Skeletal muscle autophagy but not proteasome-mediated proteolysis is increased in cirrhosis and portosystemic shunting. A: real-time PCR quantification of critical components of the ubiquitin-proteasome pathway in the rectus abdominis skeletal muscle of patients with cirrhosis (n = 13) compared with controls (n = 13). No significant differences were observed between the 2 groups. B: proteasome 20S activity assay in skeletal muscle lysate from cirrhotics (n = 10) and controls (n = 10) showed no significant differences between the 2 groups.
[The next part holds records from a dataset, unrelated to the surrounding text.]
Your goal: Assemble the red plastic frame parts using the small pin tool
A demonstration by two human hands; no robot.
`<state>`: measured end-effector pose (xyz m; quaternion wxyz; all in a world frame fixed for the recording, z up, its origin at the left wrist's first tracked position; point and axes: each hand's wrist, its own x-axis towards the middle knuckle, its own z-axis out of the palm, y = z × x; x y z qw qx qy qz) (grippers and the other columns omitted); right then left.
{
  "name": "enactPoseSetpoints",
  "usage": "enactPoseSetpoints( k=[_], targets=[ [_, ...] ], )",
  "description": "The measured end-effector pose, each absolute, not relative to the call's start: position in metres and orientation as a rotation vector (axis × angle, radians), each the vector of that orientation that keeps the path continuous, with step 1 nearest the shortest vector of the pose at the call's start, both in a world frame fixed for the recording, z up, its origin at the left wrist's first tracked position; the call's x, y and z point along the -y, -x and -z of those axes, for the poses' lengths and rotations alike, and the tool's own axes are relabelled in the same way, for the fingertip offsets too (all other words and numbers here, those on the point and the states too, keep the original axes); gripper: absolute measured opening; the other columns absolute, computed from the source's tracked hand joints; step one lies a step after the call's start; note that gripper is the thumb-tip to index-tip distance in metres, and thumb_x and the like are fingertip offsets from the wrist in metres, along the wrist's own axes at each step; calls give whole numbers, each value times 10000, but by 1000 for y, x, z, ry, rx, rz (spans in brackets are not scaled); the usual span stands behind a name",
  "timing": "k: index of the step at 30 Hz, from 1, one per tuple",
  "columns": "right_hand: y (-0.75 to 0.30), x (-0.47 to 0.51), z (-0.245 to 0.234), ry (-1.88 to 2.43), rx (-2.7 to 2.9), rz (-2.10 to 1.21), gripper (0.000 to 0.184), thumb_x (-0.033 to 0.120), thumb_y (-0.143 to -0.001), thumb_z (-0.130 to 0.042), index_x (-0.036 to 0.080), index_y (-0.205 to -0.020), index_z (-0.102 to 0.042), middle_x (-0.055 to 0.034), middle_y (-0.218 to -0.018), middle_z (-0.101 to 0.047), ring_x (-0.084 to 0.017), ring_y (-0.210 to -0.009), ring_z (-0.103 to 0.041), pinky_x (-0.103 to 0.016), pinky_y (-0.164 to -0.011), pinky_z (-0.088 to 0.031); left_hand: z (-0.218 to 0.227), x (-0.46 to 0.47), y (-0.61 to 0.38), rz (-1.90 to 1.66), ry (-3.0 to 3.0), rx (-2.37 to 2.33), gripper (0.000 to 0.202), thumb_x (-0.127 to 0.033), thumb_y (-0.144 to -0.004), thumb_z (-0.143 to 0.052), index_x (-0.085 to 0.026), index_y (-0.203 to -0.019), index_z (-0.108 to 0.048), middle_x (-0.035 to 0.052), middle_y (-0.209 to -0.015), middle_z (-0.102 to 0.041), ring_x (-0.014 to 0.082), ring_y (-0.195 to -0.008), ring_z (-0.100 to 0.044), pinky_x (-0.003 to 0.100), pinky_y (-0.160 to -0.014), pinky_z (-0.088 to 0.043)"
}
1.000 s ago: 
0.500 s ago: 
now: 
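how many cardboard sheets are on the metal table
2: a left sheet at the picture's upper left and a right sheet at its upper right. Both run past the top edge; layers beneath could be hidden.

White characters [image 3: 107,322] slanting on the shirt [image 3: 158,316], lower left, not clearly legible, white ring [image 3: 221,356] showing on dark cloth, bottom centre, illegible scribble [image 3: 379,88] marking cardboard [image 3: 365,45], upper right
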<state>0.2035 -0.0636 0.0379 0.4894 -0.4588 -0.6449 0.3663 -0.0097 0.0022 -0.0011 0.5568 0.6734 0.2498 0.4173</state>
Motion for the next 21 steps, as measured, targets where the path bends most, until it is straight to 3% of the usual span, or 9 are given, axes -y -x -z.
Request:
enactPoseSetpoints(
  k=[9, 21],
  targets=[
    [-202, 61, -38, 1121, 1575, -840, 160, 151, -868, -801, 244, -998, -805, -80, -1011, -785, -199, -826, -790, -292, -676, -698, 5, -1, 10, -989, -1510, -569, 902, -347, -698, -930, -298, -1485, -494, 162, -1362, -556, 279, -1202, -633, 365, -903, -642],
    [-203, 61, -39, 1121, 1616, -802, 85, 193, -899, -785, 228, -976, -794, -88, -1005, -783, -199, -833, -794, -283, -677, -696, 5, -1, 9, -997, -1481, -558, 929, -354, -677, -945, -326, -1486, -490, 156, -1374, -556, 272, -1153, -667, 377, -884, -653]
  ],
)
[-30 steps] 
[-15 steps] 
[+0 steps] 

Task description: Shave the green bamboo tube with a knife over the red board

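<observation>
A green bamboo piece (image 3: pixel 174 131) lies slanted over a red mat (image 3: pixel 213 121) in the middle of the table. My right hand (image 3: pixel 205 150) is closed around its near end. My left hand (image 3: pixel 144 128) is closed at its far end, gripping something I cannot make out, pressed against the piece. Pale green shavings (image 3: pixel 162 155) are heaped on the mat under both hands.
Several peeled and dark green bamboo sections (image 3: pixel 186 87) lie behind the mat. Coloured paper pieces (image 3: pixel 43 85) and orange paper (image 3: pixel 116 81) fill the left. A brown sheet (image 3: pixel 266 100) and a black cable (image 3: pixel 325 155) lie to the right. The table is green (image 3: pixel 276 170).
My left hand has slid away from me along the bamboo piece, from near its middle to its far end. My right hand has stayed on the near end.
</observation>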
C: representative immunoblots performed on total protein extracted from skeletal muscle biopsies from cirrhotic patients (n = 13) and control subjects of p62, beclin-1, and LC3 lipidation (each lane represents a separate subject). D: densitometry with error bars of the blots normalized to β-actin. Increased LC3 lipidation, p62 degradation, and beclin-1 expression in cirrhosis compared with controls. *P < 0.01. E: representative immunoblots performed on total protein extracted from gastrocnemius muscle of portacaval anastamosis (PCA) rat and pair-fed sham-operated control rats showed increased LC3 lipidation and p62 degradation in sham control and PCA rats (each lane is a separate animal). F: densitometry with error bars for the blots normalized to β-actin. **P < 0.01 PCA compared with sham controls.